What you should do: Working from the entries that follow, retype each one without any alteration.

= = = = = = =

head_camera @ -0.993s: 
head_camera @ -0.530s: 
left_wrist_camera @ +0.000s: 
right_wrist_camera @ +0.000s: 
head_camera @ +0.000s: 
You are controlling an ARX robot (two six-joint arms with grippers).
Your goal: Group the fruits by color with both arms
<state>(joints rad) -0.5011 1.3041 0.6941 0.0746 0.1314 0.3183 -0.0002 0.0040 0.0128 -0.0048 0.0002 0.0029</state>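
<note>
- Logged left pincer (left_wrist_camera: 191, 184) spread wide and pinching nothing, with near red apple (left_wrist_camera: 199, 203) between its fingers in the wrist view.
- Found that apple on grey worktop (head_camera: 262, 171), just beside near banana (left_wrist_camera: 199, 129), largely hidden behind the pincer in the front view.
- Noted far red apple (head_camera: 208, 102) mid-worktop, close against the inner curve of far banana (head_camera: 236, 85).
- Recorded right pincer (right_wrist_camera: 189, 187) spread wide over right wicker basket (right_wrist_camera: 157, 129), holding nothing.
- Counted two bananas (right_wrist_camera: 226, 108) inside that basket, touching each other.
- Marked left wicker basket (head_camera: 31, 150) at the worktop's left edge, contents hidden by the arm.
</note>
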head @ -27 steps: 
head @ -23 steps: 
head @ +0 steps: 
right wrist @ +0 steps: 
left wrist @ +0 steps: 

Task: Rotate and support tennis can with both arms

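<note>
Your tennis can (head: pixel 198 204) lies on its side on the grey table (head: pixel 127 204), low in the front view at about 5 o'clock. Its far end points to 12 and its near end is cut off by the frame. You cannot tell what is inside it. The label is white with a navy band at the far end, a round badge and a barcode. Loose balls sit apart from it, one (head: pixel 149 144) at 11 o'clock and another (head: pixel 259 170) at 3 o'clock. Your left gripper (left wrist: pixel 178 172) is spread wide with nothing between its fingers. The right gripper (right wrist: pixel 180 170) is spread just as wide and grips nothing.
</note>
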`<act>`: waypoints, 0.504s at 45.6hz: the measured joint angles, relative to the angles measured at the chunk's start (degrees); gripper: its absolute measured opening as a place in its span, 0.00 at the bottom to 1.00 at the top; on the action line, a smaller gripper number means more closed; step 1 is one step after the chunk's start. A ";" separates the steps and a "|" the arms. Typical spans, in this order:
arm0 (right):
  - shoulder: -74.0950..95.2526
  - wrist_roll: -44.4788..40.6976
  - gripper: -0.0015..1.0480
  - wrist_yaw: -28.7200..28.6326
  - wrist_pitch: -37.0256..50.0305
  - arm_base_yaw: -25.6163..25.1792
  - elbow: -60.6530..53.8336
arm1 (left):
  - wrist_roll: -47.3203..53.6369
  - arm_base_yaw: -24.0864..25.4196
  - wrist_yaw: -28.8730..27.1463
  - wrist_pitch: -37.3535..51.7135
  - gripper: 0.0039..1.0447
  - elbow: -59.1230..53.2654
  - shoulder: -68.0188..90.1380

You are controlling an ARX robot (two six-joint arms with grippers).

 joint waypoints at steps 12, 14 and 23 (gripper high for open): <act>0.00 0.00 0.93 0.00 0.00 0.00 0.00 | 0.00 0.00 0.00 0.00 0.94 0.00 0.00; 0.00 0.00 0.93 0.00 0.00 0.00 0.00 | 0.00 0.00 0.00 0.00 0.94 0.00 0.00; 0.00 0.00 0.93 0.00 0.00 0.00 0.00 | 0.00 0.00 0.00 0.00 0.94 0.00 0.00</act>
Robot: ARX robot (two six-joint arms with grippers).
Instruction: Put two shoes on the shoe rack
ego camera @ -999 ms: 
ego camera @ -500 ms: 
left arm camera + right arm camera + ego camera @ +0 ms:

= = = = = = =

Exercise output:
head_camera @ -0.993s: 
head_camera @ -0.530s: 
left_wrist_camera @ +0.000s: 
right_wrist_camera @ +0.000s: 
head_camera @ +0.000s: 
You are controlling an ARX robot (two six-joint arms with grippers).
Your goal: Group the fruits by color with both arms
<state>(joints rad) -0.5011 1.3041 0.6941 0.0746 0.1314 0.3183 -0.0002 0.0040 0.0128 -0.0048 0.0002 0.0029</state>
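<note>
- Logged left pincer (left_wrist_camera: 191, 184) spread wide and pinching nothing, with near red apple (left_wrist_camera: 199, 203) between its fingers in the wrist view.
- Found that apple on grey worktop (head_camera: 262, 171), just beside near banana (left_wrist_camera: 199, 129), largely hidden behind the pincer in the front view.
- Noted far red apple (head_camera: 208, 102) mid-worktop, close against the inner curve of far banana (head_camera: 236, 85).
- Recorded right pincer (right_wrist_camera: 189, 187) spread wide over right wicker basket (right_wrist_camera: 157, 129), holding nothing.
- Counted two bananas (right_wrist_camera: 226, 108) inside that basket, touching each other.
- Marked left wicker basket (head_camera: 31, 150) at the worktop's left edge, contents hidden by the arm.
</note>
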head @ -27 steps: 
head @ -23 steps: 
head @ +0 steps: 
right wrist @ +0 steps: 
left wrist @ +0 steps: 

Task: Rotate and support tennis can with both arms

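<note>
Your tennis can (head: pixel 198 204) lies on its side on the grey table (head: pixel 127 204), low in the front view at about 5 o'clock. Its far end points to 12 and its near end is cut off by the frame. You cannot tell what is inside it. The label is white with a navy band at the far end, a round badge and a barcode. Loose balls sit apart from it, one (head: pixel 149 144) at 11 o'clock and another (head: pixel 259 170) at 3 o'clock. Your left gripper (left wrist: pixel 178 172) is spread wide with nothing between its fingers. The right gripper (right wrist: pixel 180 170) is spread just as wide and grips nothing.
</note>
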`<act>`: waypoints, 0.504s at 45.6hz: the measured joint angles, relative to the angles measured at the chunk's start (degrees); gripper: its absolute measured opening as a place in its span, 0.00 at the bottom to 1.00 at the top; on the action line, a smaller gripper number means more closed; step 1 is one step after the chunk's start. A ";" separates the steps and a "|" the arms. Typical spans, in this order:
arm0 (right):
  - shoulder: -74.0950..95.2526
  - wrist_roll: -44.4788..40.6976
  - gripper: -0.0015..1.0480
  - wrist_yaw: -28.7200..28.6326
  - wrist_pitch: -37.0256..50.0305
  - arm_base_yaw: -25.6163..25.1792
  - elbow: -60.6530..53.8336
arm1 (left):
  - wrist_roll: -47.3203..53.6369
  - arm_base_yaw: -24.0864..25.4196
  - wrist_yaw: -28.8730..27.1463
  - wrist_pitch: -37.3535..51.7135
  - gripper: 0.0039..1.0447
  - elbow: -59.1230..53.2654
  - shoulder: -68.0188..90.1380

You are controlling an ARX robot (two six-joint arms with grippers).

 joint waypoints at steps 12, 14 and 23 (gripper high for open): <act>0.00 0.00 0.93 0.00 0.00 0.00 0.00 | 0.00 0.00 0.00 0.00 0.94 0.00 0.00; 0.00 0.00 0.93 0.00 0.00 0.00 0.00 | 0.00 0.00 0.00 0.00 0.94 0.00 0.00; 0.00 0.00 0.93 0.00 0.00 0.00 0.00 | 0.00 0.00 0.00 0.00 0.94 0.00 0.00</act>
Robot: ARX robot (two six-joint arms with grippers).
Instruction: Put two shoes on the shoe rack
ego camera @ -999 ms: 
ego camera @ -500 ms: 
left arm camera + right arm camera + ego camera @ +0 ms:

Nothing further is required for this answer.